◆ Task description
Your response should consist of the entire listing, transcribed exactly, with every image left out.

◆ Recorded information
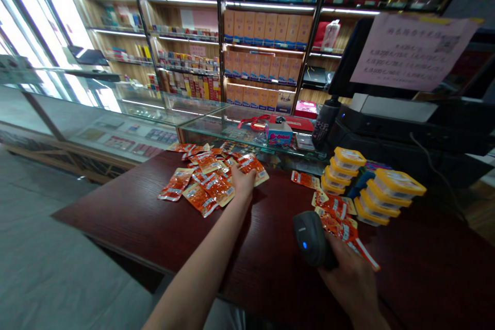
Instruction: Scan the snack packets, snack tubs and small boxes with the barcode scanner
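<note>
A: Where are the hands?

B: The left hand [243, 182] has its thumb and fingers closed on one glossy orange-red plastic-film packet [260, 170], at the right edge of a loose pile of similar orange-red packets [217, 186]. The right hand [351, 270] is wrapped round a rounded black handheld scanner with a blue light [309, 234], over the dark red-brown wooden tabletop [270, 247].

A: How would you handle that packet well?

B: I'd pinch it near one edge, so the fingers cover little of the print, and draw it off flat. The packets overlap, so a second could easily ride along. The film looks slippery; a light, sure pinch should beat a squeeze that creases it. I'd keep the scanner from nudging the smaller cluster of orange-red packets [333, 223] just beside it, in front of two stacks of yellow-lidded plastic tubs [381, 198].

A: And how does the packet look?

B: Flat and roughly rectangular, mostly orange-red, with a cream-coloured strip at its lower right and bright glints where the film wrinkles. The thumb hides part of it, and the print is too small to read. I can't tell whether it's clear of the packets beneath.
</note>
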The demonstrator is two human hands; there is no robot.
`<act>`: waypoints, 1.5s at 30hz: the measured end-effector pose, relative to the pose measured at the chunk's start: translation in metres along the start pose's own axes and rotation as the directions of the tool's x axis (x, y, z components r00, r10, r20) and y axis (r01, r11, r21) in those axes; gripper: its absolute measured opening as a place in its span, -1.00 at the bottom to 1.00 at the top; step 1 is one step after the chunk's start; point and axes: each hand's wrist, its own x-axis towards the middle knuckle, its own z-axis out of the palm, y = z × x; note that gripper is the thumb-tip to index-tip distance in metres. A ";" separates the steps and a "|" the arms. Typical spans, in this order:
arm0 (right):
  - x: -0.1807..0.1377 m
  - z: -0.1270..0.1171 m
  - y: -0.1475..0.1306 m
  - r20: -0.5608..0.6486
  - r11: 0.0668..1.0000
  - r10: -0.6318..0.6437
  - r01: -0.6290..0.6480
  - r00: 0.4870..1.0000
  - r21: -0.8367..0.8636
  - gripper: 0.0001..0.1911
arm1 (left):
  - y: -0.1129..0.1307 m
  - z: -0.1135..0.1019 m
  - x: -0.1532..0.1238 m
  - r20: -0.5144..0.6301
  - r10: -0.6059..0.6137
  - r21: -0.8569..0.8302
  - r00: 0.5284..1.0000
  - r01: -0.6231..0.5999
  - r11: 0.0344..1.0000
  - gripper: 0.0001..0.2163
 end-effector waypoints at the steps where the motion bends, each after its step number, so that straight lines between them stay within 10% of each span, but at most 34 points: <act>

◆ Response to this exercise
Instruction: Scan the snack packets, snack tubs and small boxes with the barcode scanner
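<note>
A: Where are the hands?

B: The left hand [243, 182] has its thumb and fingers closed on one glossy orange-red plastic-film packet [260, 170], at the right edge of a loose pile of similar orange-red packets [217, 186]. The right hand [351, 270] is wrapped round a rounded black handheld scanner with a blue light [309, 234], over the dark red-brown wooden tabletop [270, 247].

A: How would you handle that packet well?

B: I'd pinch it near one edge, so the fingers cover little of the print, and draw it off flat. The packets overlap, so a second could easily ride along. The film looks slippery; a light, sure pinch should beat a squeeze that creases it. I'd keep the scanner from nudging the smaller cluster of orange-red packets [333, 223] just beside it, in front of two stacks of yellow-lidded plastic tubs [381, 198].

A: And how does the packet look?

B: Flat and roughly rectangular, mostly orange-red, with a cream-coloured strip at its lower right and bright glints where the film wrinkles. The thumb hides part of it, and the print is too small to read. I can't tell whether it's clear of the packets beneath.
</note>
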The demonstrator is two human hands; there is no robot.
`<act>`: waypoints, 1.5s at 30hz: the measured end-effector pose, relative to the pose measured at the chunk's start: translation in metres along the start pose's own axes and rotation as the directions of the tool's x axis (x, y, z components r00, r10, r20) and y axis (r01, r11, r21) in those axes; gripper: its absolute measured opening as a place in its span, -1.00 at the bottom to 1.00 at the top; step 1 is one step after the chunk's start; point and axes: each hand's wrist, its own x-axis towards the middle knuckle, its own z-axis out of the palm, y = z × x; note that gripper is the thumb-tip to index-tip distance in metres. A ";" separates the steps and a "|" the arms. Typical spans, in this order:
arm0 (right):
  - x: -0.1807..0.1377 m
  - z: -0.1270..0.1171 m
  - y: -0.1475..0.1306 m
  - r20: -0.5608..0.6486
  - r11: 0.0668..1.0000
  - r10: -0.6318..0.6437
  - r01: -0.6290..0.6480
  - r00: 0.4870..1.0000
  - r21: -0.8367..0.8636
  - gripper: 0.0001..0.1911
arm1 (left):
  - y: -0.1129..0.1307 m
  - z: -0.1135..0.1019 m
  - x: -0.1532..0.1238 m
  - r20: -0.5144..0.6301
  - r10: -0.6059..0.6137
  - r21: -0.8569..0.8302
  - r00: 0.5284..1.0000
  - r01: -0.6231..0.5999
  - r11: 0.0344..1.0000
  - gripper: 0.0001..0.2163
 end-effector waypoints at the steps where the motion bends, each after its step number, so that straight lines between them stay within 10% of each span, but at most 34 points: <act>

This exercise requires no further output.